[What this task involves]: Give the listing again word for word, excluding the pictures it contains.

[Data below]:
=-=-=
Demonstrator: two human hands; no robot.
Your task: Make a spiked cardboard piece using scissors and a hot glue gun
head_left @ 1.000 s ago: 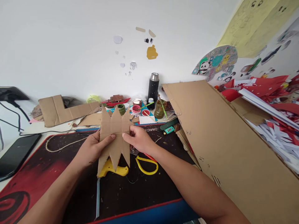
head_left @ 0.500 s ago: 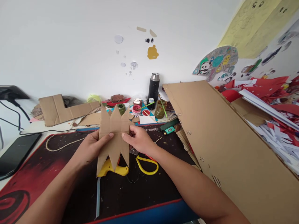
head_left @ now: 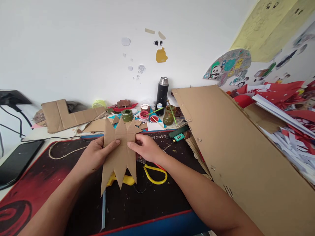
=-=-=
[Answer below]:
Demonstrator: two human hands; no robot.
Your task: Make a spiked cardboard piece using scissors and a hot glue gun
head_left @ 1.000 s ago: 
head_left @ 0.500 s ago: 
head_left @ now: 

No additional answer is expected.